Siapkan Kurikulum dan Persiapan untuk Sekolah Maung, SMAN 1 Singaparna, Tasikmalaya

Jurnalis Berita

By Jurnalis Berita

SMAN1 Singaparna di Tasikmalaya mulai persiapkan pelaksanaan program Sekolah Maung yang dituntut pemerintah Jawa Barat. Ini merupakan SMA negeri unik di kabupaten yang dipilih menjalankan ini. Kepala sekolah H Dede Iryanto SPd MPd menjelaskan bahwa berbagai persiapan dilakukan agar program berjalan sesuai ketentuan pemerintah provinsi.

“Sekolah Maung adalah program baru yang memerlukan pemahaman lebih dalam tentang peraturannya,” kata Dede kepada media. Program ini bertujuan untuk sosialisasi informasi kepada kepala SMP di Tasikmalaya, sehingga masyarakat bisa memahami sistem penerimaan dan konsepnya sejak awal.

Dede menekankan bahwa Sekolah Maung merupakan terobosan pendidikan dari gubernur Jabar. Kementerian berharap siswa berkelanjutan mendaftar di SMAN 1 Singaparna. Kurikulum akan disesuaikan dengan minat dan bakat peserta didik, sedangkan mekanisme SPMB tahun 2026/2027 akan diverifikasi.

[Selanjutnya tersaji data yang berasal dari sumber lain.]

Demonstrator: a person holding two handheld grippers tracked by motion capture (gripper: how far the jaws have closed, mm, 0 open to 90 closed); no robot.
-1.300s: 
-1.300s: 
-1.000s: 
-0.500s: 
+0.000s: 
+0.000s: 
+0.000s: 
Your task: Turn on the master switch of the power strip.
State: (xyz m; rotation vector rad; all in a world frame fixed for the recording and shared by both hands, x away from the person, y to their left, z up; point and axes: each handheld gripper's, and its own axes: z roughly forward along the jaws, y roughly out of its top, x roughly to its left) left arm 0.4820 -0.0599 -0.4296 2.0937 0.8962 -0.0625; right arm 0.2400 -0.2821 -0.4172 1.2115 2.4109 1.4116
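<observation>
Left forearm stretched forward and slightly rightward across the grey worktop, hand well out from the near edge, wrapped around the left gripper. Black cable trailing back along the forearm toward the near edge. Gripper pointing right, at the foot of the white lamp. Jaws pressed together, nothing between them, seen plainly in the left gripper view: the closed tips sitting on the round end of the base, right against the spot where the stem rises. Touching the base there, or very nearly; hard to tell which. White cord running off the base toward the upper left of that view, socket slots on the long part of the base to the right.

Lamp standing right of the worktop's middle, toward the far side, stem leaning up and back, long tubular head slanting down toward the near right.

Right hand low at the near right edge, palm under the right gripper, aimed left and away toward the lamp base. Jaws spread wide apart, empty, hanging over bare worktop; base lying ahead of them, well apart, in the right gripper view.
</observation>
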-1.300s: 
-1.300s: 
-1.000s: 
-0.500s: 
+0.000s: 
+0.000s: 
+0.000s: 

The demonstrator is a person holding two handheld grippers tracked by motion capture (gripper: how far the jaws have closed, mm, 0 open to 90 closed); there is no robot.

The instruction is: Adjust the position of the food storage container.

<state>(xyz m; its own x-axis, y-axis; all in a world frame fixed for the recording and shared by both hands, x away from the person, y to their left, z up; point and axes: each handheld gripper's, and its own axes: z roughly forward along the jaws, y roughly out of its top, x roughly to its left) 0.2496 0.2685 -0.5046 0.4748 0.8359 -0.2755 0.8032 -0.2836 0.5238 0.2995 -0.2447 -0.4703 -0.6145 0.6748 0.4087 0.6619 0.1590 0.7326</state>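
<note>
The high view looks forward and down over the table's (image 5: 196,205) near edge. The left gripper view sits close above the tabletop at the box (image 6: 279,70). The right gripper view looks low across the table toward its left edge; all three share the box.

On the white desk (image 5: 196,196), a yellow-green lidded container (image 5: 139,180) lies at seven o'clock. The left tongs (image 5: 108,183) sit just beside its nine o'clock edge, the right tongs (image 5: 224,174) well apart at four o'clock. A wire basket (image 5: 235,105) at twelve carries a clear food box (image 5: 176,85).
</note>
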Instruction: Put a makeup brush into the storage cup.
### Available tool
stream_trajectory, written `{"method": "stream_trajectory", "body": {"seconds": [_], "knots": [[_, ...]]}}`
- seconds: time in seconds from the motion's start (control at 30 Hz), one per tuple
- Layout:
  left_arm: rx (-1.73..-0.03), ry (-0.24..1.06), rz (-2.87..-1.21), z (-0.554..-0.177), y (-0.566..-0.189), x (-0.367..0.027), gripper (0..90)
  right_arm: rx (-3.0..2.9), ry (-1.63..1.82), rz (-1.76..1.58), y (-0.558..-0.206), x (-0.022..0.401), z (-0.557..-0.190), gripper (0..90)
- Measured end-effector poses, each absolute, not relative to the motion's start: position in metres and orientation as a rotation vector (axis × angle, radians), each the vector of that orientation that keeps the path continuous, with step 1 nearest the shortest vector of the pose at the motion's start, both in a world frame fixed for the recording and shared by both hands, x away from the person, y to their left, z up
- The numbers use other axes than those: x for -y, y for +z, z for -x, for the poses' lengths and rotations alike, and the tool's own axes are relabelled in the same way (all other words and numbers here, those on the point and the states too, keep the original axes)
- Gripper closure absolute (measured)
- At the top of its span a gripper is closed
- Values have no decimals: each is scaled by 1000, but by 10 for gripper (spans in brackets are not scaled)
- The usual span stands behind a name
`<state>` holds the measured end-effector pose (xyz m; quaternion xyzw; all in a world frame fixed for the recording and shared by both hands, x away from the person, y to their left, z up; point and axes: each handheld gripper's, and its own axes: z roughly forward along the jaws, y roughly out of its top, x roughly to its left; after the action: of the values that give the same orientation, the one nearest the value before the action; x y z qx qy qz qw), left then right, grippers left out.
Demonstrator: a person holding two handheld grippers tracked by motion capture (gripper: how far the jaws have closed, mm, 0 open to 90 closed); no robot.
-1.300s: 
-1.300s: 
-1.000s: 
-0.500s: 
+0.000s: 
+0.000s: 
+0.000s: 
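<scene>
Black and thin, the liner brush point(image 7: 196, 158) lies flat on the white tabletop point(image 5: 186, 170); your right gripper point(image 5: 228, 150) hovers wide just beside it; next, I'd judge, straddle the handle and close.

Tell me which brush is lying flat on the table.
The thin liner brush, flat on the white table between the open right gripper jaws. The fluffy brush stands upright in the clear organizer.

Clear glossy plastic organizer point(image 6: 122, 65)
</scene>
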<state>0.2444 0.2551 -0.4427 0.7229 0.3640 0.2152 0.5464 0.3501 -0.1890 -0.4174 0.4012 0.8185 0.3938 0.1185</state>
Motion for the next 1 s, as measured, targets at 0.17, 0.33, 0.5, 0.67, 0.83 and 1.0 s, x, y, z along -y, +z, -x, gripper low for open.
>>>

Penerimaan dilakukan melalui prestasi akademik dan non-akademik tanpa zonasi. Nilai rapor dan tes akademik menjadi jadwal, sedangkan non-akademik memerlukan sertifikat prestasi atau HAKI. Pendaftaran terbuka mulai Mei 2026 dengan kuota terbatas, maksimal 32 siswa per rombel.

Berdasarkan data, siswa dipilih berdasarkan potensi dan prestasi. Proses ini diharapkan bisa meningkatkan kualitas pendidikan di Tasikmalaya. SMAN 1 Singaparna berharap calon peserta didik segera melakukan pendaftaran untuk mengikuti program inovatif ini.